Professor O'Connell submitted written testimony in support
of this bill for today's hearing, and I ask unanimous consent
for that statement to be entered into the hearing record.
Chairwoman Maloney. Without objection.
Ms. Porter. I also ask unanimous consent, Madam Chairwoman,
to enter a letter signed by several good government groups in
support of this bill.
Chairwoman Maloney. Without objection.
Ms. Porter. Thank you so much, and I yield back.
Chairwoman Maloney. The gentlelady yields back.
The gentleman from Georgia, Mr. Johnson, is now recognized
for five minutes.
Mr. Johnson, and you've been here the whole hearing. So,
thank you.
Mr. Johnson. Thank you, Madam Chair, and thank you for
holding this very important hearing.
Last Congress in my role on the Judiciary Committee, I
spent a significant amount of time reviewing notes taken by
Donald Trump's associates, which detailed serious misconduct,
notes that reportedly infuriated Donald Trump to the point that
he allegedly confiscated them from his interpreter after a July
2017 meeting with President Putin in Germany, and later
instructed the interpreter not to discuss the meeting.

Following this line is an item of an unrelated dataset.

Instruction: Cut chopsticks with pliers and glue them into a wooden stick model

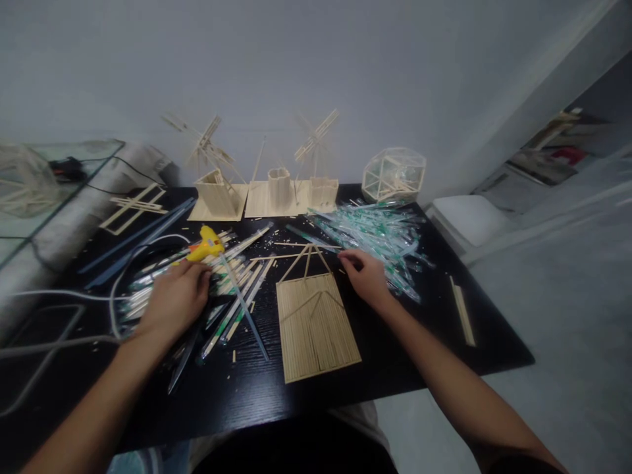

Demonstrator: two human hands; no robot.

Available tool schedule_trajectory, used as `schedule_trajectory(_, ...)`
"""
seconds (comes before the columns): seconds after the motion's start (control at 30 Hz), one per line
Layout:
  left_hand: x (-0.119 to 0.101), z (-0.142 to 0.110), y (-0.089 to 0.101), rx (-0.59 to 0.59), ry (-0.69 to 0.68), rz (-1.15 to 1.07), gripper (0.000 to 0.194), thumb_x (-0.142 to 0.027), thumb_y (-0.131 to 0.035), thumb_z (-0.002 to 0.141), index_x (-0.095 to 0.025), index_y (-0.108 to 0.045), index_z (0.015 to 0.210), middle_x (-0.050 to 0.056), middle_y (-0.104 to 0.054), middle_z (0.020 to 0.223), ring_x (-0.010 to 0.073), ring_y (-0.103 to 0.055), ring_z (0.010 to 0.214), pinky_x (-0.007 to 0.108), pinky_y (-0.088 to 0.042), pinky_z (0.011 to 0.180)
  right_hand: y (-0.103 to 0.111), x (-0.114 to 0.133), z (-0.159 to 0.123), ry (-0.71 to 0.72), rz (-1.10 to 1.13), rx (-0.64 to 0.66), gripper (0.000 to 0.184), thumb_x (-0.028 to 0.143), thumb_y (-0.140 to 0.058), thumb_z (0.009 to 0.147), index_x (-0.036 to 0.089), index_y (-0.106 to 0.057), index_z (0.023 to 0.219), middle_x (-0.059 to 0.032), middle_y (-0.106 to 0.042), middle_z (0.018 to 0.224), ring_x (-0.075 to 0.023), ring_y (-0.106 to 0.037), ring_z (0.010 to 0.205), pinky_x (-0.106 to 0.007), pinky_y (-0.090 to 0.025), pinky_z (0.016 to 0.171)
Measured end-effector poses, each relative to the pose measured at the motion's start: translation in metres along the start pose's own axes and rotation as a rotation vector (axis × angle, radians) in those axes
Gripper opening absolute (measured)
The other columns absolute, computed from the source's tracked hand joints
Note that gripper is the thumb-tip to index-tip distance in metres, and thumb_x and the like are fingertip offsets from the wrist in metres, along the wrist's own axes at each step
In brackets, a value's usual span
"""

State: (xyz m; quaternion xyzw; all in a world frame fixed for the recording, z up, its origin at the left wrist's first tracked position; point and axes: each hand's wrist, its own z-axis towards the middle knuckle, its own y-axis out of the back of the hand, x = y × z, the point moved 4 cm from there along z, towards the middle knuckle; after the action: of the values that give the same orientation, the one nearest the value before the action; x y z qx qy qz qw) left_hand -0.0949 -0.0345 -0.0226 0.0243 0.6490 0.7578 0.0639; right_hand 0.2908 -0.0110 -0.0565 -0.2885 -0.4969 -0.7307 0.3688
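My left hand (178, 295) rests over the pile of sticks at the left, its fingers curled; what they hold, if anything, is hidden. Right beside it lies a yellow glue gun (206, 243) with a long translucent glue stick (244, 306) sticking out of it. A dark, blade-like tool (186, 359) lies below that hand. My right hand (364, 273) pinches the end of a thin wooden stick (326, 247) near the top of a small stick frame (307, 260). This frame rises from the far edge of a flat panel of wooden sticks (316, 332).
Several windmill-like stick models (217, 191) stand on wooden bases along the wall. A faceted stick frame (394, 174) sits at the back right, behind a heap of plastic wrappers (380, 234). Wrapped sticks (247, 303), a white cable (114, 306) and loose sticks (463, 313) lie on the black table.
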Motion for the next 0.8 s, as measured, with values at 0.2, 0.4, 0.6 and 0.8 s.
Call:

According to the report issued by Special Counsel Robert
Mueller, President Trump vocally took issue with the White
House counsel, Don McGahn, taking notes, and asked McGahn,
quote: What about these notes? Why do you take notes? Lawyers
don't take notes. I've never had a lawyer who took notes, end
quote.
Mr. Smith, in your opinion, is it ever appropriate for a
President to attempt to destroy records of meetings with
foreign leaders, particularly those with demonstrated records
as adversaries to the United States of America?
Mr. Smith. Well, I think in terms of the Presidential
Records Act, Congressman, the President does have certain
responsibilities to preserve records that are made----
Mr. Johnson. My question is, is it ever appropriate for the
President to destroy records of meetings with foreign leaders?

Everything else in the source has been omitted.